Ich staune immer wieder, wie Thews Bälle pariert, von denen ich nach einer halben Stunde Schweiß treibender Abwehrarbeit weiß, dass ich sie nicht gehalten hätte. Allein schon, weil ich mein Gesicht bei jedem Wurf instinktiv reflexartig abwende, während Thews eine der goldenen Torhüterregeln konsequent beachtet: „Ball anschauen“, lautet diese. Meine Aktionen sind dagegen Angst gesteuert - auch weil mir Thews vor dem Training einen Unterleibsschutz - im Handballerjargon „Eierbecher“genannt“- überreicht hat mit dem Hinweis: „Volltreffer tun trotzdem weh.“
Zum Abschluss bittet mich TVPRoutinier Hoan Luu Duc ins Tor, er will einen Sieben-Meter gegen mich werfen. „Du hast das gar nicht schlecht gemacht bisher“, spendiert er mir ein Lob.
Ich stehe an der Fünf- , Luu Duc an der Siebenmeter-Linie.
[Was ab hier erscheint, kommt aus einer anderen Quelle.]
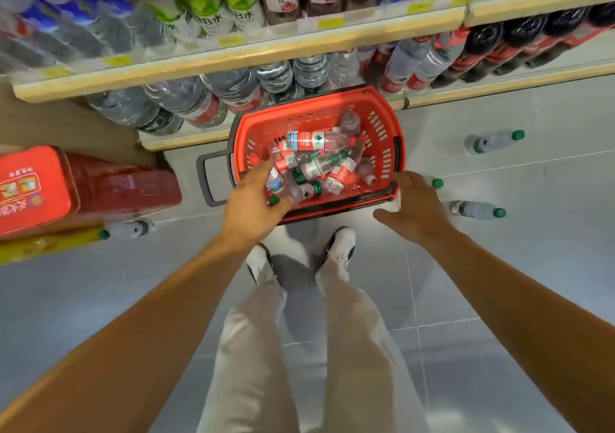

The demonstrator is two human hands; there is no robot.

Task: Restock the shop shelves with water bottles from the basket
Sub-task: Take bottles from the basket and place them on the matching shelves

Ich rechne mit einem weiteren „Strahl“und denke wild entschlossen: „Den hol’ ich mir“. Luu Duc nimmt den Ball, schmettert ihn unmittelbar vor sich auf den Boden. Von dort in die Höhe federnd fliegt die Bogenlampe wie in Zeitlupe über mich hinweg und senkt sich erbarmungslos hinter mir ins Netz.
„Das klappt auch nicht immer“, sagt Luu Duc nach dieser Zirkusnummer lächelnd und tätschelt mir tröstend die Schulter. Mal brachial, mal filigran - ein Handballtorwart muss auch wirklich auf alles gefasst sein.